Another aspect to consider is the number of patients evaluated per site. Despite our results for MIBEs lower than 230 MeV, we do not have a strong statistic to generalize the proper MIBE value per clinical site. Encouraged by these initial results, future work will aim to develop a TPS that can generate optimized plans for a much larger cohort of patients in a reasonable amount of time.

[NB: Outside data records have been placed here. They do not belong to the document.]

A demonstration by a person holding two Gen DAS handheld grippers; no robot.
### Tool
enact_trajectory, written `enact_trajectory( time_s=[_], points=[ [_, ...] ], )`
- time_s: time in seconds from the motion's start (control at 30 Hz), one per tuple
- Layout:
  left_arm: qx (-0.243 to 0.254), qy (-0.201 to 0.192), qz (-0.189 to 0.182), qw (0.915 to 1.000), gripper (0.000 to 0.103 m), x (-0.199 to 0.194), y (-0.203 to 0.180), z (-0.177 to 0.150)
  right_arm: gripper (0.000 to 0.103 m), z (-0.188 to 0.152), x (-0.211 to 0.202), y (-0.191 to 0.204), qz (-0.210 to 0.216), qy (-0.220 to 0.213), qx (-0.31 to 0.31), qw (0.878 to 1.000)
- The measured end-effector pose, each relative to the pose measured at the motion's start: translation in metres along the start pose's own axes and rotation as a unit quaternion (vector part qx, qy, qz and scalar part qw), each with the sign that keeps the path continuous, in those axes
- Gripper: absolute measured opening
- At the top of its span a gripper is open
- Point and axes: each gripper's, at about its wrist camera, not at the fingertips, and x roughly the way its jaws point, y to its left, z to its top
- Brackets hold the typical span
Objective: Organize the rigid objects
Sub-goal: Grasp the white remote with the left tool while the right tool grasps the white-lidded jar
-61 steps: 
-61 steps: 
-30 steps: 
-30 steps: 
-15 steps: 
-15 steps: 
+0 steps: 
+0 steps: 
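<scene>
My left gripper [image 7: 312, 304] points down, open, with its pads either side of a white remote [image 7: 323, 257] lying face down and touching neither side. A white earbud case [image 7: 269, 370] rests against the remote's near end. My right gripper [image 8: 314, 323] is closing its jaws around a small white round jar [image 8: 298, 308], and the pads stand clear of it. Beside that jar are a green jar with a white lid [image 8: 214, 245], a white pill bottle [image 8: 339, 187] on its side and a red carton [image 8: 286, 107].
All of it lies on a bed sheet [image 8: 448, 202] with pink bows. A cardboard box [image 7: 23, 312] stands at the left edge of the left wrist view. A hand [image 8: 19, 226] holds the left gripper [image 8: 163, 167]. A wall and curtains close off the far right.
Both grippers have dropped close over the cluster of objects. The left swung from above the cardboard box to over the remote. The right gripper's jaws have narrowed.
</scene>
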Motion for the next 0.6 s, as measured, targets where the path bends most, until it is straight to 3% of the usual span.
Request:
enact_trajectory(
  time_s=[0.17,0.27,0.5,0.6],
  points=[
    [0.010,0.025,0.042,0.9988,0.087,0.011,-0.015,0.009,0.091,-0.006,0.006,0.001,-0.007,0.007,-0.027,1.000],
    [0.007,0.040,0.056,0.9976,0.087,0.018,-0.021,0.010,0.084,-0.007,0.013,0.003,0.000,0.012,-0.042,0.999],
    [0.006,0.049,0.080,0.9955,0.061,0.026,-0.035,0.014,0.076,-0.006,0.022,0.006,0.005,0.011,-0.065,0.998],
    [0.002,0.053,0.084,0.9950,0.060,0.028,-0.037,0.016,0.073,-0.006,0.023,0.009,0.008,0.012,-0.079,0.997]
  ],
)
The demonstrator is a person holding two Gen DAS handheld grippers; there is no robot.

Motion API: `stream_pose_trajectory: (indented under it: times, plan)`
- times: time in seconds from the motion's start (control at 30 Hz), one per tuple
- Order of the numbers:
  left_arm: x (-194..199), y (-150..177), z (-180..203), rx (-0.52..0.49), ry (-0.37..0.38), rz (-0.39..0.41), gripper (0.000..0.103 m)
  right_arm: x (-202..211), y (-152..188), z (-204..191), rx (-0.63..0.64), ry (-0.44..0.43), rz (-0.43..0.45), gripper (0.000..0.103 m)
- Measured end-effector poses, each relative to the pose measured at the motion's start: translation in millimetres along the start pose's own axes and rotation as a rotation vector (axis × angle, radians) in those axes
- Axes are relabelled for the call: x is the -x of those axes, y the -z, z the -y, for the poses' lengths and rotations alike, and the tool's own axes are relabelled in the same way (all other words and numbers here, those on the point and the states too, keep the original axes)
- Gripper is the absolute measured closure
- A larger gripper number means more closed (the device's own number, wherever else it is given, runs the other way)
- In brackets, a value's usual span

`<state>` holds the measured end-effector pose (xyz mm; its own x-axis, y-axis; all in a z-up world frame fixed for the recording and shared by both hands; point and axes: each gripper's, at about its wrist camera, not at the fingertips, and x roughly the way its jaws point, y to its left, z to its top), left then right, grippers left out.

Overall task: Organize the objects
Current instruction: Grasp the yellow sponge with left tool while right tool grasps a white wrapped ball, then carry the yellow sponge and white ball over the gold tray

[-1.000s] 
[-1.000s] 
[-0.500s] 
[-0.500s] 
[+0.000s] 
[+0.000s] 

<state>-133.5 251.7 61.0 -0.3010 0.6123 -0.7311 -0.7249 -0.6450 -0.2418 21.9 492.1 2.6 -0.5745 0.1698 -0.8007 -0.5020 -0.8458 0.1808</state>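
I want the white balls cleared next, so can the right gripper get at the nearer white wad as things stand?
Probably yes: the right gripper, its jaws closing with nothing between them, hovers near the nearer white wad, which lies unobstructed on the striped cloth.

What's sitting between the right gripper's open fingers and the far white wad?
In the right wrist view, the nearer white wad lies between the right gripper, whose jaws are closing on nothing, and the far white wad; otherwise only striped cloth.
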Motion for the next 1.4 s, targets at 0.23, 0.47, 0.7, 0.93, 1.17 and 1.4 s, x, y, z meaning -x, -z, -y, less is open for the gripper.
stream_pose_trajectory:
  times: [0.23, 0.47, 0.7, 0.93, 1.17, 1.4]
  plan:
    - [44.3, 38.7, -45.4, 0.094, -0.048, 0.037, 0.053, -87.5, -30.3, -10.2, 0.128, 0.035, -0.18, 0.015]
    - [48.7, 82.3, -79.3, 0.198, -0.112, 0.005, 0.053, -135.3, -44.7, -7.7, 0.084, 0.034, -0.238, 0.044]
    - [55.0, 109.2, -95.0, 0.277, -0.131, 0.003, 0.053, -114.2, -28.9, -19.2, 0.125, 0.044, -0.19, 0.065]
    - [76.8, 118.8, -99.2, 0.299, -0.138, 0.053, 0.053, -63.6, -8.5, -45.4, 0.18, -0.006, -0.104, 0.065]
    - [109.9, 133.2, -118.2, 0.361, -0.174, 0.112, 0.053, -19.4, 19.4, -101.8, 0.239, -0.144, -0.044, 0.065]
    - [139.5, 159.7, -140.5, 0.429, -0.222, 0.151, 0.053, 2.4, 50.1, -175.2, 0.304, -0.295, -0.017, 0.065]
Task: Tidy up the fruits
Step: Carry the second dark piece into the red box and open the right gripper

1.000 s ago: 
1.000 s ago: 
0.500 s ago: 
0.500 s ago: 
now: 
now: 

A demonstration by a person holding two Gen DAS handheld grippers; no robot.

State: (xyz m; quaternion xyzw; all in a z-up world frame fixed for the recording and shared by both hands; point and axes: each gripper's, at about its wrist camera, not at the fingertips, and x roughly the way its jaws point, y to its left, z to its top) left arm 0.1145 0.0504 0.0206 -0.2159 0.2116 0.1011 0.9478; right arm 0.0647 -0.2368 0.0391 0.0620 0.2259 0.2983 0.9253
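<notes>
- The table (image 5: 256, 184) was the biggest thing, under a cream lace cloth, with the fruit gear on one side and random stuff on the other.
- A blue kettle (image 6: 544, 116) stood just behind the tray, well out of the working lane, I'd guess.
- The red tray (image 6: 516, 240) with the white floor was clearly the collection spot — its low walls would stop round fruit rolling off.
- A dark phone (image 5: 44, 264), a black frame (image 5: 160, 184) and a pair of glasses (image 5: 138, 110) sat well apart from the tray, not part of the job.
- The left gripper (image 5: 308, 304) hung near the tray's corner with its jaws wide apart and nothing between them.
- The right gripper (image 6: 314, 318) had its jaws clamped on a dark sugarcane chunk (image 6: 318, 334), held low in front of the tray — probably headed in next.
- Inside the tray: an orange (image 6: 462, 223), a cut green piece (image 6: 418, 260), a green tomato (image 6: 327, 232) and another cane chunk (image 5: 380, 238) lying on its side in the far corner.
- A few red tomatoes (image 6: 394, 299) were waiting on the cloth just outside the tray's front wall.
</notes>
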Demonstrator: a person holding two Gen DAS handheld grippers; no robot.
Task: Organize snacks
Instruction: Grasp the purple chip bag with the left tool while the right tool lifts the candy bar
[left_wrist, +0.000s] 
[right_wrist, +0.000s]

In conclusion, we have studied the required MIBE for a proton accelerator in optimized patient treatment planning. This evaluation was carried out in terms of dose coverage and homogeneity in tumors, as well as dose protection of normal tissue for each plan created. In all cases evaluated, we showed that 120 MeV MIBE is sufficient for the brain and 160 MeV MIBE met the demands for all sites other than the prostate, which required an MIBE of 180 MeV.